When you want it: You want a guardrail that catches size
regressions before they ship — especially useful on PR pipelines
so reviewers see "this PR adds 4% download size" alongside test
results.

When you skip it: You're still establishing a baseline (the very
first builds), or you'd rather watch size on the dashboard than
block CI on it.

If yes: ask me for the warning percentage (default 5.0) and the
fail percentage (default 10.0) — either can be `0` to disable. Then
add a nested `sizeCheck` block under `buildInfo` (NOT under
`sizeAnalysis`):

bugsee {
buildInfo {
sizeCheck {
enabled.set(true)
warningPercent.set(<value>)
failPercent.set(<value>)
}
}
sizeAnalysis {
enabled.set(true)
}
}

`buildInfo` itself is ON by default — do NOT set `buildInfo.enabled`
explicitly.

----------------------------------------------------------------------
Option 4 — ProGuard / R8 mapping

No question to ask — just inform me: if my build produces a
`mapping.txt`, the plugin uploads it alongside the bundle
automatically. The dashboard shows deobfuscated class names in the
size breakdown. Nothing to configure.

----------------------------------------------------------------------

Do not run Gradle yourself — I'll verify by building when I'm ready.

In-build size check

A CI guardrail that fails the build when the artefact grows beyond a configured threshold versus the previous build for the same (package_id, format, build_configuration) tuple:

app/build.gradle.kts
bugsee {
buildInfo {
sizeCheck {
enabled.set(true)
warningPercent.set(5.0) // warn at +5% vs the prior build
failPercent.set(10.0) // fail the task at +10%
// warningBytes.set(500_000L)
// failBytes.set(2_000_000L)
}
}
sizeAnalysis {
enabled.set(true)
}
}

Rules the check follows:

  • Each gate (warn / fail, percent / bytes) is independently optional — 0 or unset disables it. Set only what you want.
  • Negative deltas never trigger. An artefact that shrunk vs the baseline always PASSes.
  • Fail wins over warn at the same severity; percent is checked before bytes when both fire at the same severity (so the log message names the percent threshold).
  • The baseline is scoped to the same build_configurationrelease is never compared to debug.

The same gates can also be driven from environment variables — useful for CI-only rollouts that prefer not to mutate the Gradle DSL. See Gradle plugin reference → In-build size check.

Fast CI: chunked upload

When enabled, the plugin splits the artefact into 8 MiB content-addressed chunks, asks the server which chunks it already has, and uploads only the missing ones — typically cutting upload time by 70–90% on incremental CI runs.

app/build.gradle.kts
bugsee {
chunkedUpload.set(true)
sizeAnalysis {
enabled.set(true)
}
}

chunkedUpload sits at the same nesting level as sizeAnalysis (NOT inside it).
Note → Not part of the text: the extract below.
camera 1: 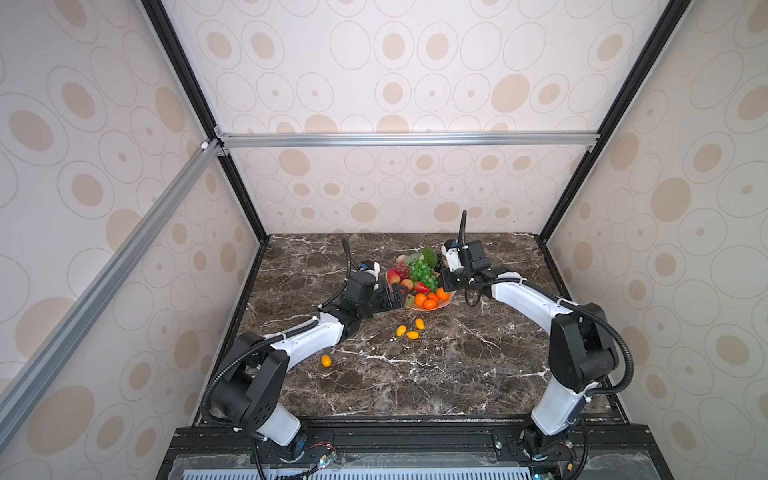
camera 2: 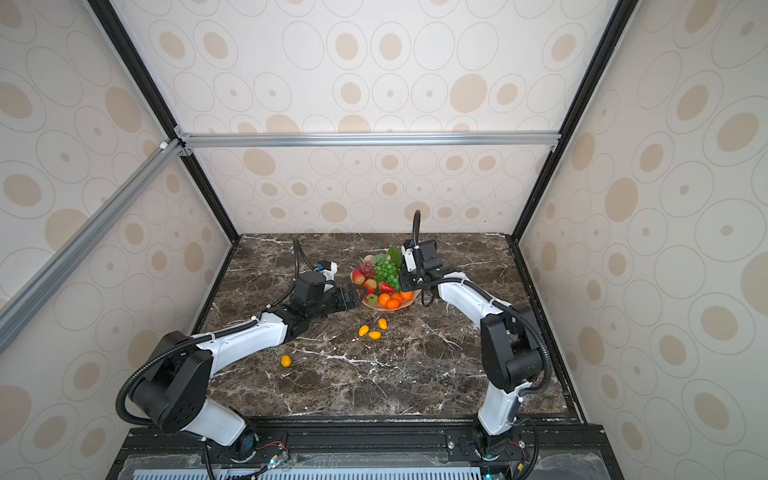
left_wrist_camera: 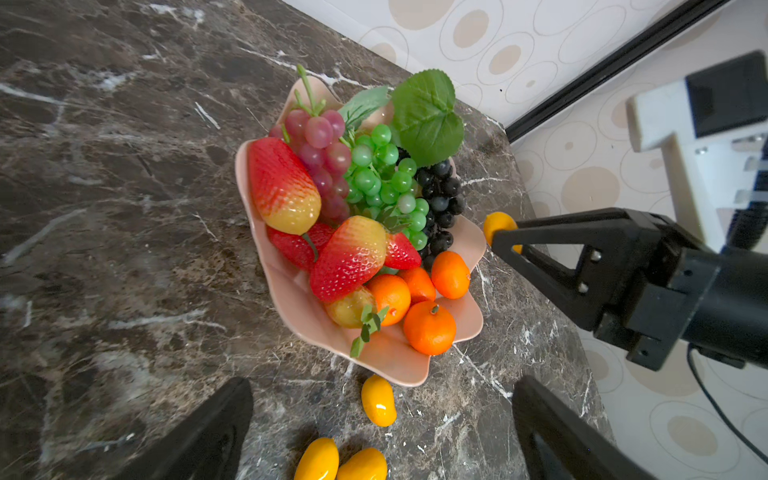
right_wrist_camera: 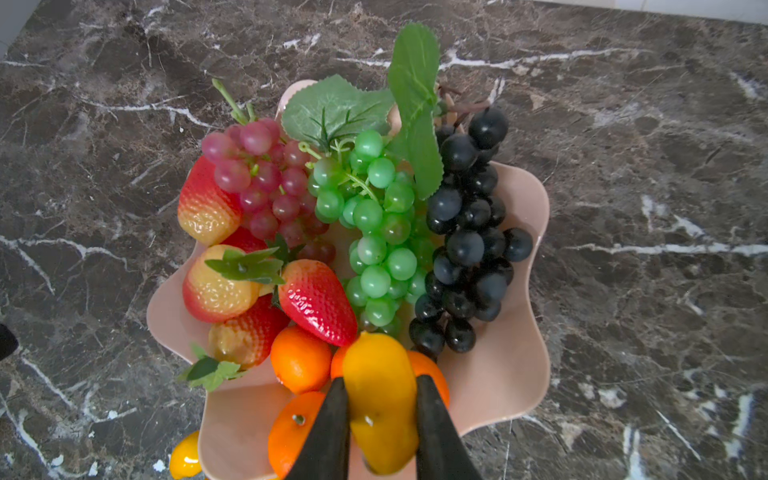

It has no effect when sizeAnalysis.enabled = false — build-info-only uploads carry no bytes. Any failure in the chunked path falls back to the single-PUT upload automatically, so flipping the switch can't break CI.

What you'll see in the dashboard

  • Per-app size history chart. Download vs install size over time, grouped by configuration.
  • PR-time size delta. When the build's VCS context resolves a PR number, the dashboard threads builds together so you can see "+4.2% download size since main" alongside the test results.
  • Per-file diff view. For each Release build, the breakdown of which files grew, which shrank, and by how much — surfaced both in absolute bytes and percentage.
  • Crash join. Each build's record carries the same BUILD_UUID the SDK reports with every crash, so the dashboard ties every report deterministically to the build that produced it.